The Flathead Coalition will hold its 33rd annual meeting Tuesday at the Museum at Central School in Kalispell.

The event, starting at 6 p.m., will feature a presentation from Professor Brian "Barney" Reeves, an archaeologist with the University of Calgary.

Reeves, who has done 40 years of archaeological research in and around Glacier and Waterton national parks, will talk about "Native American History in the North Fork: 10,000 Years, Still Counting, Still Wild."

The coalition is an alliance of American and Canadian community, tribal, business and conservation interests founded in 1975 with the mission of protecting the watersheds shared by British Columbia and Montana.

The group was formed in response to a coal mine proposed in the Canadian Flathead in the 1980s.

The coalition has spent the last year dealing with a new open-pit mine proposed by Toronto-based Cline Mining Corp., as well as monitoring other potential mining ventures in the Canadian Flathead River drainage.

The coalition helped generate more than 60,000 public comments on the Cline proposal, the biggest response to any mining proposal in British Columbia history.

The coalition's goals for 2007 include working toward a long-term, lasting solution to the perennial threat of industrial mining in the Flathead.

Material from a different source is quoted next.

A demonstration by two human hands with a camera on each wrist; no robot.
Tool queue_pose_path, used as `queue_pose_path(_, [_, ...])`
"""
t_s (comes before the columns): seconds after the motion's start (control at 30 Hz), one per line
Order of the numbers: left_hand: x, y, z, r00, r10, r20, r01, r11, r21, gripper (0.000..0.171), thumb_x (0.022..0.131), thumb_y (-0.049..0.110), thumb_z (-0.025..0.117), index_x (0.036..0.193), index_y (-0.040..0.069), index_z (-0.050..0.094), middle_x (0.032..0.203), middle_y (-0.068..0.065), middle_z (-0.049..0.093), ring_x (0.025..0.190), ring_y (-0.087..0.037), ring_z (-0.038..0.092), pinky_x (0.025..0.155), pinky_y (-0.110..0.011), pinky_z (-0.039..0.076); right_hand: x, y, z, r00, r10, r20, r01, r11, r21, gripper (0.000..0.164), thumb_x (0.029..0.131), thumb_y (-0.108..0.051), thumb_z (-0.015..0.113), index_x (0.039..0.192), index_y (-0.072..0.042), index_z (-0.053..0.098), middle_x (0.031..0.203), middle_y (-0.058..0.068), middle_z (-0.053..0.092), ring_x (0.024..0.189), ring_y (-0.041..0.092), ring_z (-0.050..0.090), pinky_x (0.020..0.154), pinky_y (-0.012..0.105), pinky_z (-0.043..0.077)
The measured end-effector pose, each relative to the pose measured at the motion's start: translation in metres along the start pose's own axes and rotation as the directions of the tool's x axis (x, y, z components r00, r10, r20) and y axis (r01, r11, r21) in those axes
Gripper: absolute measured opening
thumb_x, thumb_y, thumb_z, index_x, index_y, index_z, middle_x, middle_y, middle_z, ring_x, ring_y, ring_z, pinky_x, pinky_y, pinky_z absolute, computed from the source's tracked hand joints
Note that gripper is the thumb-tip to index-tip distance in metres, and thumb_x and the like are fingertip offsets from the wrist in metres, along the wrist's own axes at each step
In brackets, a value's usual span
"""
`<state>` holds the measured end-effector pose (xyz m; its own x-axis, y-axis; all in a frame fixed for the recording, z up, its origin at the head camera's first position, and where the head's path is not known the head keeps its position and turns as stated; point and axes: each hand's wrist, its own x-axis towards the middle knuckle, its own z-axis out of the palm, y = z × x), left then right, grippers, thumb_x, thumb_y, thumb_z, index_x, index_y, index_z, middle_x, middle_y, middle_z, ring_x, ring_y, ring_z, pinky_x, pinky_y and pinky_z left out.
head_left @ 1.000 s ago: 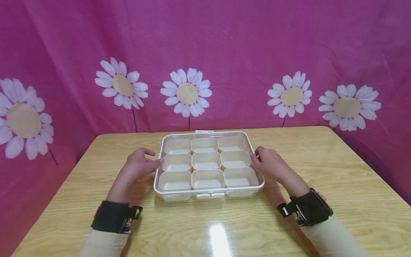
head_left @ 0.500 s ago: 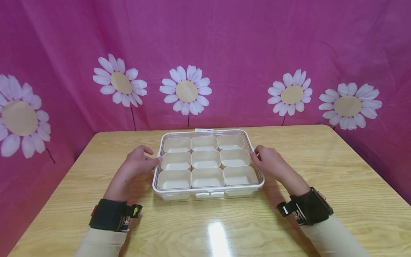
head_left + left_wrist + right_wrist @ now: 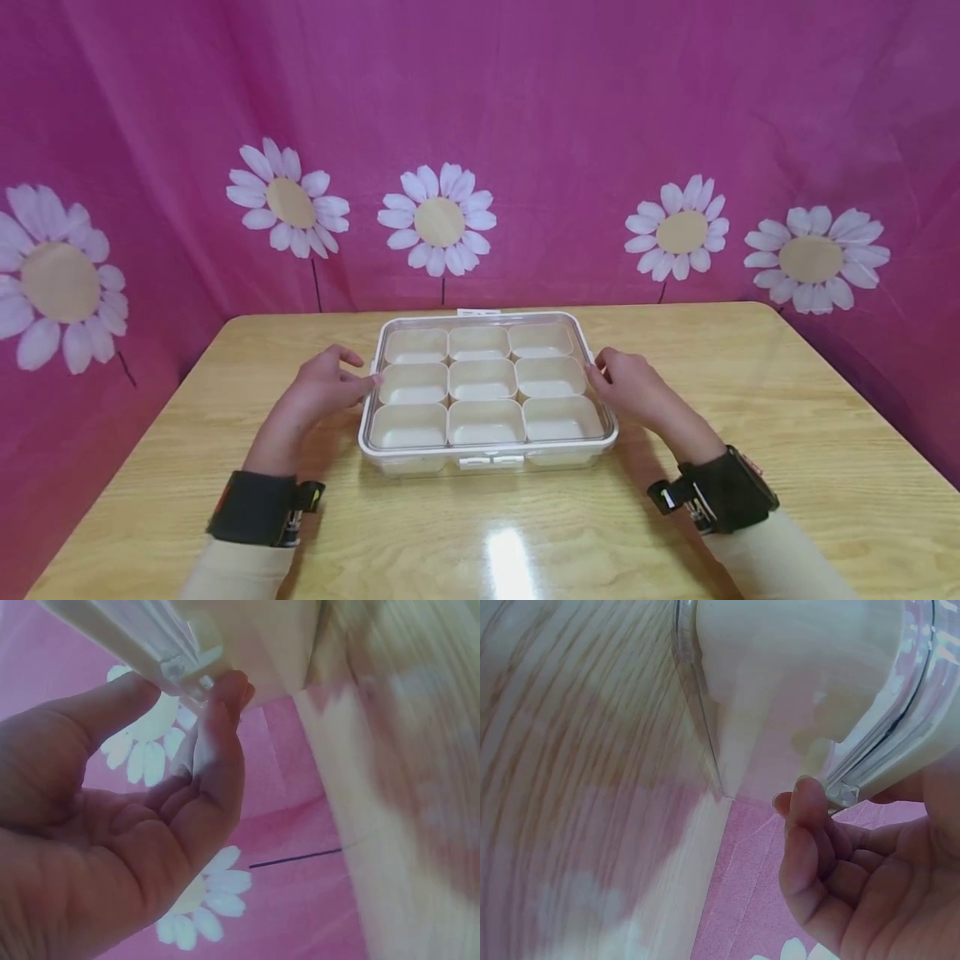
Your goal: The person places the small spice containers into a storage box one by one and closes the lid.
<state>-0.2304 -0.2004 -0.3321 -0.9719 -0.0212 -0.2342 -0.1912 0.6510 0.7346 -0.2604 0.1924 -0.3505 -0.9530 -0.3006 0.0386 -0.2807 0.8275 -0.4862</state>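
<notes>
A clear plastic storage box (image 3: 491,468) with a white-rimmed transparent lid sits on the table, showing cream compartment bins (image 3: 483,379) in three rows of three. My left hand (image 3: 322,387) grips its left side: the left wrist view has the thumb at the lid rim and the fingers curled at a side latch (image 3: 201,673). On the opposite side my right hand (image 3: 630,385) pinches the edge, thumb over the rim. In the right wrist view its curled fingertips (image 3: 808,796) lie against the clear wall just under the lid. Both side latches are partly covered by the hands.
The wooden table (image 3: 787,467) extends around the box. Behind it hangs a pink cloth (image 3: 555,150) printed with white daisies. A white front latch (image 3: 491,461) faces me, and another white latch (image 3: 478,312) shows at the back edge.
The head view tips slightly, shifting the scene up and then back down. Both hands keep their places on the box's sides, and the box stays where it was.
</notes>
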Motion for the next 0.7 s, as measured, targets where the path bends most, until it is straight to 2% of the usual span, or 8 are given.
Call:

The group has three goals: 1) a permanent ban on mining in the Canadian Flathead; 2) a new management plan for the British Columbia Flathead that emphasizes wildlife habitat and connectivity, and 3) a binding agreement between Montana and British Columbia to work cooperatively on management issues within the transboundary Flathead Basin.

Tuesday's annual meeting will involve a raffle and a potluck meal, with those attending asked to bring a hot dish, salad or dessert with plate and utensils. A cash bar will be provided by the museum.